Cociné unos filets de pollo con una ensalada. Una de esas que ya vienen preparadas y que se compran en la verdulería. Zanahoria y tomatitos cherries. Cecilia siguió mirando la televisión. Serví la mesa y ella como un fantasma se sentó frente al plato. No me miró, no me dirigió la palabra. Le quise contar que estaba escribiendo un cuento donde un personaje se perdía en un laberinto de preguntas y respuestas. No me contestó. Terminó de comer, de meterse en la boca con el dedo un pedacito de zanahoria que le había quedado en la comisura del labio y se fue a dormir.

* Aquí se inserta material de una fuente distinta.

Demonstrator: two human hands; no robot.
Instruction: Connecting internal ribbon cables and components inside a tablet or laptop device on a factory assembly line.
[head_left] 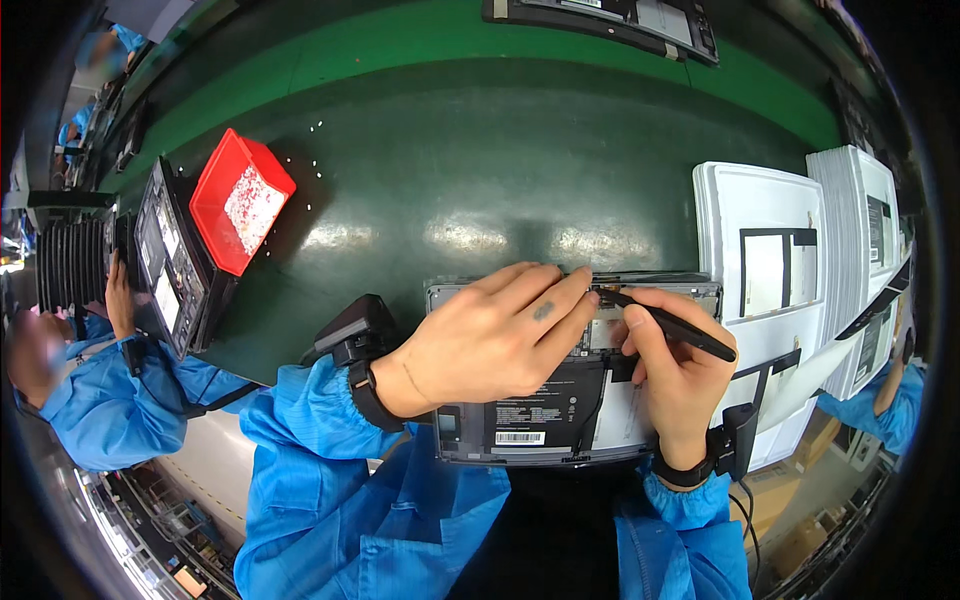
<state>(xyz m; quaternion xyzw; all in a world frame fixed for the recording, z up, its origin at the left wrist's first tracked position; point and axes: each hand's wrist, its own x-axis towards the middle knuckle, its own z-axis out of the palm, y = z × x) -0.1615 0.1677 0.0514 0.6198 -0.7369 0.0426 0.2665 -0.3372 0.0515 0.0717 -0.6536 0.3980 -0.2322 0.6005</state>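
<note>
Your left hand [490, 340] lies flat, fingers spread, on the opened laptop base [540, 420] at the green table's [420, 180] near edge. Your right hand [680, 375] grips a black stylus tool [670, 325]. Its tip could slip and scratch the board.

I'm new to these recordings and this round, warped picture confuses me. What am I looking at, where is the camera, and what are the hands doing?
The camera sits on a person's head and looks down through a fisheye lens, which bends the straight edges. The two blue-sleeved arms coming from the bottom are the wearer's own. On the green table lies an opened laptop, its insides showing. The left hand rests flat on it; the right hand holds a black pen-like tool, tip at the laptop's upper edge. A red bin stands to the left, and stacked white trays to the right. The other blue sleeves at both edges belong to co-workers.
</note>
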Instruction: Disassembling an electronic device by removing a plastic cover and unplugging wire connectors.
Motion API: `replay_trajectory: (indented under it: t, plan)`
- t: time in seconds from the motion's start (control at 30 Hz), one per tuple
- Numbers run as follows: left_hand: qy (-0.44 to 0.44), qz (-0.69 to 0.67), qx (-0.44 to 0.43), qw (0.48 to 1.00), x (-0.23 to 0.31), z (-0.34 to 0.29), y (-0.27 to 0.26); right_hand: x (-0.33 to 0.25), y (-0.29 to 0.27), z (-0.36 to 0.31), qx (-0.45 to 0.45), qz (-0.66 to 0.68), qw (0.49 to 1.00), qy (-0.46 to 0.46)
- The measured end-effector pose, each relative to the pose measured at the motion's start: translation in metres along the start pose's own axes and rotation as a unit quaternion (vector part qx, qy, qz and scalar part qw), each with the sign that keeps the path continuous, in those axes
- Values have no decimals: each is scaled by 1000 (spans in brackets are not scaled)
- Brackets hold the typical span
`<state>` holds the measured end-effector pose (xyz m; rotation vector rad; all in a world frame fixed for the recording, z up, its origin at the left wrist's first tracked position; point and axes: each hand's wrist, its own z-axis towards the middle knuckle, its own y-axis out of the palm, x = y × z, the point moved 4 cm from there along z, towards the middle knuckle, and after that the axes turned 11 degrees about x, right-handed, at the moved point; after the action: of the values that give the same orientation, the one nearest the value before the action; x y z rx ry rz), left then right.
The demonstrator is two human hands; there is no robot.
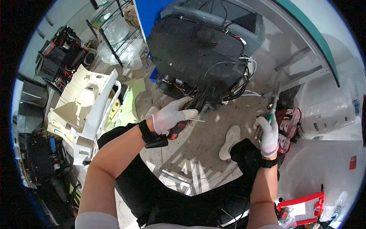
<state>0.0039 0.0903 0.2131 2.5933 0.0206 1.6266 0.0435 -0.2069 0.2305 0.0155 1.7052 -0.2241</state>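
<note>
My left hand (171, 114), in a white glove, pinches a bundle of black cables (206, 93) that hangs at the near edge of a large black plastic panel (190, 49). Just under that hand shows a red-and-black handle (176, 130); whether the palm also holds it I cannot tell. A thin pale rod (197, 120) sticks out beside the thumb. Off to the right, my gloved right hand (268, 133) is closed round a green-handled tool (271, 115) with a metal end pointing away from me. The tool's exact kind is unclear.
Left of me lie a cream plastic housing (82, 103) and a dark machine with red wires (63, 53). A wire rack (114, 34) holds plastic bags. Rightward are a red bag with white lettering (288, 128), a clear plastic-wrapped box (328, 110) and a red frame (303, 208).
</note>
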Motion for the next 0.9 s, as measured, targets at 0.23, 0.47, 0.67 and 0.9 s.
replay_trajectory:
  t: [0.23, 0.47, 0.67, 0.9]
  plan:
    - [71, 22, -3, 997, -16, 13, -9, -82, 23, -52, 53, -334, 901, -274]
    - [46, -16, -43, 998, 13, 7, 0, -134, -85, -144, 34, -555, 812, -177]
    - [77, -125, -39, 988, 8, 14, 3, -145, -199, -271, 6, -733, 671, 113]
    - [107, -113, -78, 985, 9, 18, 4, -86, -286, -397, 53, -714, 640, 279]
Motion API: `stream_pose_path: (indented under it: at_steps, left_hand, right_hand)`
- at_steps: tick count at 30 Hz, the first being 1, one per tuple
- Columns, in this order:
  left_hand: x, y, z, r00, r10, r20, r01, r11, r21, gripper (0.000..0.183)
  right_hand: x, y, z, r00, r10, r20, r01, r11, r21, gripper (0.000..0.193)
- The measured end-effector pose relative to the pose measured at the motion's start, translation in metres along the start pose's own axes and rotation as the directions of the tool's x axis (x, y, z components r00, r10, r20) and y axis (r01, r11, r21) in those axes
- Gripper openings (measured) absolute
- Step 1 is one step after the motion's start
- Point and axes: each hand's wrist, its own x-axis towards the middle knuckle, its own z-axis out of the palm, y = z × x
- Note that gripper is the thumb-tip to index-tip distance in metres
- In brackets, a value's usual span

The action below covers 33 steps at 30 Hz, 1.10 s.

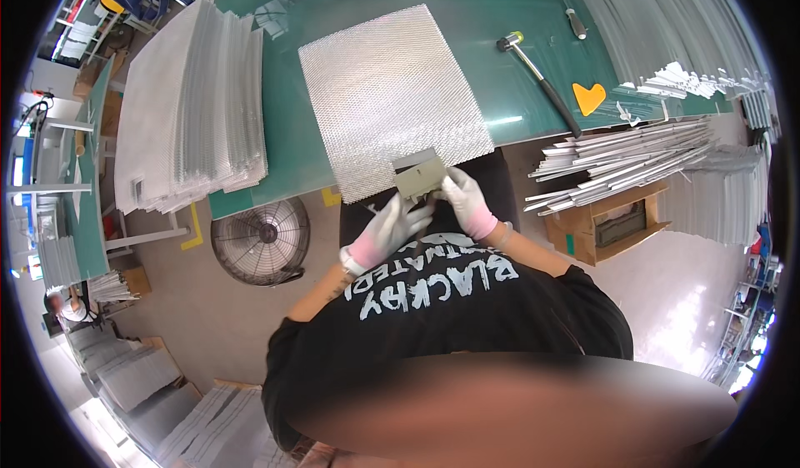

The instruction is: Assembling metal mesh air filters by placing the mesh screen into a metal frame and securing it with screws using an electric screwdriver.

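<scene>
A greenish-grey rectangular block (421, 179) with a darker strip along its far edge is up in front of my chest, over the near edge of a silvery metal mesh sheet (392, 93). My right hand (469, 205), in a white and pink glove, grips the block at its right side. Just below it, my gloved left hand (385, 233) has its fingers stretched apart, close to the block's lower edge. Whether those fingertips touch it I cannot tell. The mesh sheet lies on the green table (287, 164) and overhangs its front edge.
Tall mesh stack (192, 110) on the left. On the right lie a mallet (542, 85), a screwdriver (576, 24), a yellow scraper (589, 99) and metal strips (683, 18). Beneath stand a floor fan (261, 239) and cardboard box (587, 235) with strips (617, 164) above.
</scene>
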Motion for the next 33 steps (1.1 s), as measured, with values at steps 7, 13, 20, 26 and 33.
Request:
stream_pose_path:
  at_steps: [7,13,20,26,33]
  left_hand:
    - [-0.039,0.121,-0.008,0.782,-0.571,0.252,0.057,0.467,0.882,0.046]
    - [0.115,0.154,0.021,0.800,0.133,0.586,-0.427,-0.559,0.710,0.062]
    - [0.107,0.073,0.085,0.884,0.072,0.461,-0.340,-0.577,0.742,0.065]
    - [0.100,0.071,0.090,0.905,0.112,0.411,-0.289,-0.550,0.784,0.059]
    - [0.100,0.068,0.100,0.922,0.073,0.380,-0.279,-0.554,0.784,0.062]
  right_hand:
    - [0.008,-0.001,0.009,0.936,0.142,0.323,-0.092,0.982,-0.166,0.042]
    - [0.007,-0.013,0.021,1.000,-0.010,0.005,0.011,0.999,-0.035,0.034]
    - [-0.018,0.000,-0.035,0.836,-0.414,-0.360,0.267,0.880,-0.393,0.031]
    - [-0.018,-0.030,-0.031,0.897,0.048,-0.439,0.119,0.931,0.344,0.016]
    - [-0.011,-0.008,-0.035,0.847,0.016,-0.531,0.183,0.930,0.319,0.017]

A los pocos días apareció con unas durezas amarronadas en las órbitas de los ojos, en la punta de la nariz, el mentón, las mandíbulas, los codos, las muñecas, las rodillas, los tobillos, las puntas de los dedos de manos y pies. No me dijo nada. Lo noté cuando salió semidesnuda de pegarse un baño.
¿Qué te pasó, Ceci?
Ni siquiera me miró. Silencio de cementerio. A la fuerza la llevé al médico. El doctor dijo que era una especie de dermatitis, que le pusiera Macril. Eso hice pero a los pocos días las durezas se habían extendido abarcando superficies más amplias de su piel. La volví a llevar al médico y le aplicaron un Decadron. No sirvió de nada.

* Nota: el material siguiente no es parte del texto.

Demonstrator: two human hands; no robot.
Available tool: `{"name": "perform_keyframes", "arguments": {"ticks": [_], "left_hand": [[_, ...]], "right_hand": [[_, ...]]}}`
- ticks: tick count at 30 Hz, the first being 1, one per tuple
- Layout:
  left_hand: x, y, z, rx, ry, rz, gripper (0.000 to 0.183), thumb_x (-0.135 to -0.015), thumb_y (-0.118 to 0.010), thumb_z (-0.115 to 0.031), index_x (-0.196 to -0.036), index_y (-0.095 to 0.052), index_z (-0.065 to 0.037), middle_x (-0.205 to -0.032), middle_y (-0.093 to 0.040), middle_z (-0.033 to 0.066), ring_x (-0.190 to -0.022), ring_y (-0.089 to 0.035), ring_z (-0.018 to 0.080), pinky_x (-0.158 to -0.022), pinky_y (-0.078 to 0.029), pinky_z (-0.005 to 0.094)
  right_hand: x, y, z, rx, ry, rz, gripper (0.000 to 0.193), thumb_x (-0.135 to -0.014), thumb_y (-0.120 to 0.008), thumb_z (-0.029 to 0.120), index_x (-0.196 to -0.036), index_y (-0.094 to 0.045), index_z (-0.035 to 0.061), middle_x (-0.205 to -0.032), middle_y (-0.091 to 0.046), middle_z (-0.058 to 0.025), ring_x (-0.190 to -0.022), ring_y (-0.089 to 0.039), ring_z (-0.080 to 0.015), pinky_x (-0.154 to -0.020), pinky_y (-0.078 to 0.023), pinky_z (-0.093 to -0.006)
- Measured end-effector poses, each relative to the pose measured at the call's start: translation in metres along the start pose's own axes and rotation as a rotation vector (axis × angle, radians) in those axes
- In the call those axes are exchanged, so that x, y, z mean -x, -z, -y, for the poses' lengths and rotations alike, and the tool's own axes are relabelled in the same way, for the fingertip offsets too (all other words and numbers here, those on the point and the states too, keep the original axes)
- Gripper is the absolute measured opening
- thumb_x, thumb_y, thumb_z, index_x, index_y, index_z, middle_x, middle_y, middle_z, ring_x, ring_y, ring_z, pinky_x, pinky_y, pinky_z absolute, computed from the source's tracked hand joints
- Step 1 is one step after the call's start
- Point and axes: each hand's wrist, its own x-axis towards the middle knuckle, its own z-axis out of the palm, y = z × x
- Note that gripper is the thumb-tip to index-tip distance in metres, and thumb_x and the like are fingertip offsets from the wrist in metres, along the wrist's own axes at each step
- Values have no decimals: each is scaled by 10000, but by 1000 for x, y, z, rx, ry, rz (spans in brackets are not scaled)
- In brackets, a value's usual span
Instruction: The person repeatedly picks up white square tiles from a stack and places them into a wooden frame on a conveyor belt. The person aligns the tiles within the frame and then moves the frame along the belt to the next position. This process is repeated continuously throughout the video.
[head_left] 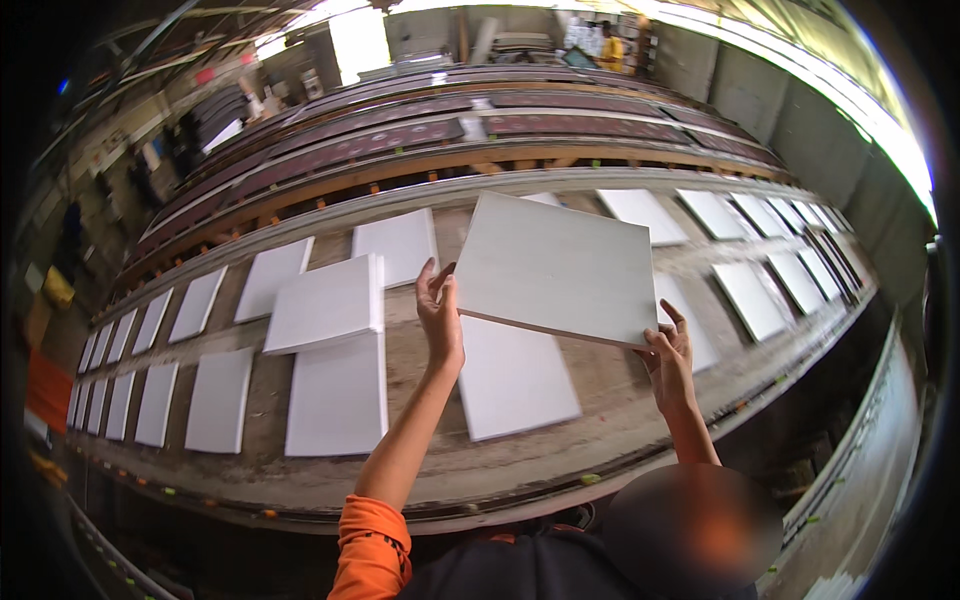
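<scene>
1. I see both hands gripping: the left hand (440, 318) presses on the left edge of the grey-white panel (560, 268), and the right hand (673, 355) pinches its lower right corner.
2. The panel is in the air, tilted, above the long table (625, 425), and it partly covers the white panel (515, 385) lying there.
3. It looks stiff to me, because it stays flat while only its sides are held. I judge it rather light, but wide.
4. Its face seems smooth, so it could slip if the fingers press weakly. The corners are probably the fragile part.
5. I think the best hold is on two opposite edges, near the middle, with the palms away from the face.
6. The white stack (322, 305) rests to the left of the left hand.
</scene>
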Motion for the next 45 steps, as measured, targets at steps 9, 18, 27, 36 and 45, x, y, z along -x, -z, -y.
{"name": "perform_keyframes", "arguments": {"ticks": [9,18,27,36,45], "left_hand": [[130,-271,66,237,256,468,354,-886,-517,-165,-1215,-459,-48,-1001,-565,29,-847,-544,59,-713,-464,205],[303,-487,138,425,511,422,537,-816,-606,-123,-1262,-321,-32,-1080,-507,93,-938,-524,144,-757,-460,238],[448,-605,190,468,727,662,526,-881,-506,-95,-1306,-225,37,-1279,-359,157,-1188,-367,217,-1022,-267,325],[453,-743,260,335,774,620,557,-895,-497,-159,-1315,-187,36,-1294,-345,169,-1193,-368,239,-1018,-290,346],[476,-883,299,263,635,610,700,-815,-592,-43,-1326,-120,42,-1279,-312,207,-1171,-368,248,-1016,-286,334]], "right_hand": [[48,240,76,-138,386,-521,564,-835,-510,27,-1338,-256,23,-964,-479,-69,-867,-550,-136,-778,-515,-302],[110,396,151,82,485,-884,586,-824,-513,26,-1345,-251,-31,-982,-468,-96,-853,-559,-135,-761,-528,-278],[126,499,162,175,418,-1112,648,-754,-545,70,-1328,-278,-68,-1176,-463,-150,-1025,-523,-188,-879,-463,-298],[40,632,187,107,329,-1076,653,-765,-511,-8,-1356,-238,-55,-1235,-430,-173,-1084,-494,-208,-936,-402,-298],[-49,748,239,123,308,-1106,739,-745,-493,-35,-1391,-136,2,-1211,-396,-185,-1008,-511,-206,-839,-458,-299]]}}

Ella miraba la tele tirada en el sillón casi todo el día. Yo me iba a trabajar y cuando volvía la encontraba ahí. Intenté hablarle varias veces pero no hubo caso. A veces me miraba con los esos ojos pequeños que tenía ahora. Las durezas en los párpados se los habían achicado. La expresión al mirarme era como la de mirar una mosca verde en un plato de sopa.
Poco a poco las durezas fueron creciendo y ya se le había formado una costra en casi toda su superficie corporal. Otra vez, arrastrándola, la llevé de una curandera.
La señora era petisa, gordita, como un barrilito simpático. Hizo unos rezos con las manos sobre la cabeza de Cecilia. La revisó.
Se está haciendo de piedra, dijo la señora.
¿Cómo que de piedra? ¿Qué quiere decir?
Son cinco mil pesos, dijo la señora y con una mano me indicó el camino de salida.
Explíqueme, le insistí.
Se está haciendo de piedra, sentenció. ¿No entiende? De piedra, dura, una roca.
Le pagué y casi empujándome me sacó de la casa.
Cuando llegamos a casa Cecilia se fue a acostar. Me asomé a la habitación, me quedé parado junto al marco de la puerta.
¿Qué está pasando, Cecilia?, le pregunté.
¿Por qué no me hablás?, me contestó ella.
¿Cómo que no te hablo, Cecilia?
No me hablás.
¿De qué querés que te hable?
…
Te dije que me gané un concurso. Que estoy escribiendo un cuento. Te llevo al médico, al curandero. ¿Te parece que no hago nada por esta relación?
…
¿Por qué no me hablás vos?¿Por qué?
Ella cerró sus ojos y se acomodó de costado.
Me fui para el comedor con los ojos llenos de lágrimas. Me senté en el sillón. El televisor estaba encendido en el canal del Gourmet. Un japonés cocinaba sushi con salmón crudo. Nunca me gustó el sushi. A Cecilia le encantaba. Pensé en comprarle. Llamé a la rotisería.
¿Tienen sushi?
Pedí 12 unidades. Un poco de todo.
Cecilia se levantó cuando le dije que había llegado el sushi. Comió, con los palitos, como a ella le gustaba. Yo también comí. Hice un esfuerzo descomunal por comerlos. Me daban náuseas.
Ya sé que no te gusta el sushi, dijo.
Agarré el mi plato y lo reventé contra la pared. Los pedazos de sushi volaron por los aires como si hubieran sido disparados por catapultas. Tuve ganas de reventar el televisor de una patada pero no lo hice. Respiré agitado y profundo. Empecé a escuchar unos ruiditos, como crujidos, como el ruido de galletitas partiéndose. Cecilia, se ponía dura. Iba endureciéndose. Vi como las costras se expandían y la cubrían entera. Estaba ahí sentada a la mesa y terminó transformada en una figura rocosa. Una roca. Tal cual había dicho la curandera. Entonces me acerqué, impulsivamente, la abracé y ella, por supuesto, no respondió.